CAIRO, April 13 -- The International Monetary Fund ( IMF)'s latest report forecasted that Egypt's gross domestic product (GDP) growth will score 2.3 percent in 2014, a little higher than last year's 2.1 percent, and 4.1 percent in 2015.
Egyptian economists see the recent IMF remarks as a signal of potential economic improvement in Egypt despite its ongoing economic hardship that resulted from three years of disorder over the ouster of two presidents.
The ailing economy of the most populous Arab country is reflected in a budget deficit of about 34 billion U.S. dollars (14 percent of the GDP), the declining foreign currency reserves (from 36 billion dollars in January 2011 to 17.4 billion dollars in March 2014), an alarming unemployment rate of 13 percent, and an inflation rate of over 12 percent besides deteriorating tourism and foreign investments.
"The IMF positive attitude is still based on the practical steps made by the newly-appointed interim government that started to halt energy subsidies to large plants and factories that would save the country more than 5.7 billion dollars," said Rashad Abdo, economics professor at Cairo University and also head of the Egyptian Forum for Economic and Strategic Studies.
The government is studying on lifting energy subsidies represented in power supply and oil products provided to steel, cement, ceramics and other plants to save funds for dealing with the budget deficit, the recurrent power outages and the gas shortage.
The IMF also sees that lifting energy subsidies is a key factor in Egypt's economic reform program to overcome the ongoing difficulties.
"Besides energy subsidies, the new government is reducing national bank interest rates by about three percent, which would also save the country more than five billion dollars," Abdo said. Such steps would reduce the budget deficit that is targeted to improve from 14 percent to ten percent by the end of this fiscal year.
"The previous government just attempted to cool down the people, while the current one seems to be more earnest and practical," Abdo added.
As Egypt is heading towards presidential elections in late May, the economic expert said that anticipated political stability would in turn improve security, attract foreign investors and tourists, and provide more job opportunities, "which are key factors for economic recovery."
Hamdy Abdel-Azim, economics professor at Sadat Academy and member of Economy and Legislation Association, echoed Abdo's view that IMF's positive remarks were motivated by the keenness of the current government to face challenges via a thorough economic reform program including lifting energy subsidies provided to large plants.
He added that the improving security situation and potential political stability after the upcoming presidential elections are among the good signs of possible economic improvement.
According to the new constitution, the government will dedicate ten percent of the new budget, to be announced on early July, for improving healthcare, education, scientific research and universities.

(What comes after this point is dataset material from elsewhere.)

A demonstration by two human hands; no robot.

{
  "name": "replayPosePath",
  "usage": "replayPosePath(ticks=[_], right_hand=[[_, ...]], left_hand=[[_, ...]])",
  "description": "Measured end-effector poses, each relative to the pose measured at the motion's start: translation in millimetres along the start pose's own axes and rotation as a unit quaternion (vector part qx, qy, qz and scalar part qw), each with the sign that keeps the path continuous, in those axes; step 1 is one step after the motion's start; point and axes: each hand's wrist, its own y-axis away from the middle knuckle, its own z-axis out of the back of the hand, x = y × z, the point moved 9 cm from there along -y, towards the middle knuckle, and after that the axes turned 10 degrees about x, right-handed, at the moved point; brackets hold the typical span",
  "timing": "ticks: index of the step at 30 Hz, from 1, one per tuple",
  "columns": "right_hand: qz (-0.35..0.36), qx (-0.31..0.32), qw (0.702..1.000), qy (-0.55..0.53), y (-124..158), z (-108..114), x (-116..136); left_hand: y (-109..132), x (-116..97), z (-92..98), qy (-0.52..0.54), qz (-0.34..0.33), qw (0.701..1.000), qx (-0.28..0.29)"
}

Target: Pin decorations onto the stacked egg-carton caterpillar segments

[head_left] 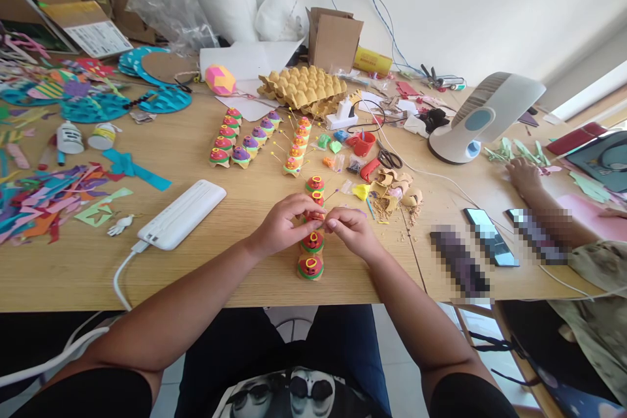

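A row of painted egg-carton cups (310, 266) in red, green and yellow runs away from me on the wooden table (206, 274). My left hand (281, 225) and my right hand (353, 232) meet over the middle cup of that row. Both hands have their fingers curled and pinched together on that cup (316, 214). The cup is mostly hidden by the fingers. A pin with a yellow head (337, 191) lies just beyond the right hand.
Three more rows of painted cups (245, 140) stand farther back, before an egg carton (301, 86). A white power bank (182, 213) with cable lies left. Scissors (388, 158), a fan (482, 119), phones (490, 236) and paper scraps (44, 199) lie around. Another person's hand (524, 176) rests at right.
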Motion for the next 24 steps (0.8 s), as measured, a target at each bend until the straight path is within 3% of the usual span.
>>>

"An earnest government on economic reform and relative stability are positive signs for prospect foreign investments and tourism recovery, and hence for potential economic growth and improvement of Egypt's declining credit rating," Abdel-Azim said, adding that the above is behind IMF's confidence in Egypt's gradual economic improvement.
Egypt is suffering foreign debts of about 46 billion dollars. It received about 12 billion dollars in six months from supporting Gulf States, including the United Arab Emirates, Saudi Arabia and Kuwait. The domestic debts owed by the government through offering treasury bonds have also reached an alarming level of about 229 billion dollars.
Experts believe that Egypt does not need IMF loans, as it still has more than 17 billion dollars in reserves at the Central Bank.
"More loans mean more financial burdens and interests that would negatively affect the balance of payments and the value of the Egyptian pound versus foreign currencies," Abdel-Azim warned.
The economic expert showed optimism that future stability would replace the financial aids with foreign investments, which would not cost the state financial obligations or economic slowness.
"This is all based on completing the country's political future roadmap, that would restore security and stability, and hence foreign investments and tourism," he said.